Is there a plant you have a special fondness for — one that tells a story or has a particular personal significance for you?

If I had to choose one, it would be rose. There’s something about it that feels timeless and tender – a plant that carries beauty, memory, and a quiet resilience all at once. It’s a herb of the heart, bringing tenderness and resilience entwined. The thorns protect, but they also signal strength, and the blossoms reward those who take the time to notice.

There’s a generosity to roses that mirrors the land itself: they give freely and ask only for respect and gentle tending in return.

Each time I work with them, whether pressing petals, making tinctures, or just inhaling their scent, I feel connected to the cycles of the garden and that patient rhythm of herbalism. They remind me that care is an act of love and that resilience can be tender.

Is there a lesson soil has taught you that applies far beyond the garden?

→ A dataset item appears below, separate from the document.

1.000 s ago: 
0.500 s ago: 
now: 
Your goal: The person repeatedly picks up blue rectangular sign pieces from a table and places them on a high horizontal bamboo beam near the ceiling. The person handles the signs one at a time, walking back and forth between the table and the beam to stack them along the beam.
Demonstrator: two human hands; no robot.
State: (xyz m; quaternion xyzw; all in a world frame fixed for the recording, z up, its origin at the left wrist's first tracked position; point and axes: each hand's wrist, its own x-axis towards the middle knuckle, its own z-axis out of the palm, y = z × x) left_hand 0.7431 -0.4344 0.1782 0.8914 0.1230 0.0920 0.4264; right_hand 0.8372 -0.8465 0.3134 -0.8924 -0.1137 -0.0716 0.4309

Absolutely - soil has taught me lessons about patience, humility, and trust in unseen processes. Perhaps the most profound is that growth cannot be forced. You can’t rush fertility, you can’t demand a harvest before its time, and you can’t control all the factors that shape life. You can only prepare, nurture, and show up consistently. And then you must wait often in quiet uncertainty, trusting that the work you’ve done will eventually bear fruit.

These aren’t simply gardening principles - they’re life principles. And practicing them in the garden makes it easier to carry them into the wider world.